EXERCISE OBJECTIVE — Within these entries, how many lines contain the word "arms"? Answer with the number alone.
---
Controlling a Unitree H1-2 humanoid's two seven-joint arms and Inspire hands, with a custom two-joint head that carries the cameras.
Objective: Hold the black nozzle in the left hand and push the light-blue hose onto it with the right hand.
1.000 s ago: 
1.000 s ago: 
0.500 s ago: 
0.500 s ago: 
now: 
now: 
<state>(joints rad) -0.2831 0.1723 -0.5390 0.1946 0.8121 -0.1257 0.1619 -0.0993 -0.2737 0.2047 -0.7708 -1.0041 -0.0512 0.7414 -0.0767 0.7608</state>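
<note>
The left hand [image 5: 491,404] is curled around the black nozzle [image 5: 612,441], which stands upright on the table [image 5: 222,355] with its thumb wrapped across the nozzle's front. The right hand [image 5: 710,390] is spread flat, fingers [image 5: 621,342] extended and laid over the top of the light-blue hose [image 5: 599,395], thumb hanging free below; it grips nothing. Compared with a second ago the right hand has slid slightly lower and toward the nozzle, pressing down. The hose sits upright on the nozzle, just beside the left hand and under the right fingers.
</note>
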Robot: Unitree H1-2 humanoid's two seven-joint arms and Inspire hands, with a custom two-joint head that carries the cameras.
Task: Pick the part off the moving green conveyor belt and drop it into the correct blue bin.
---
REPLY — 2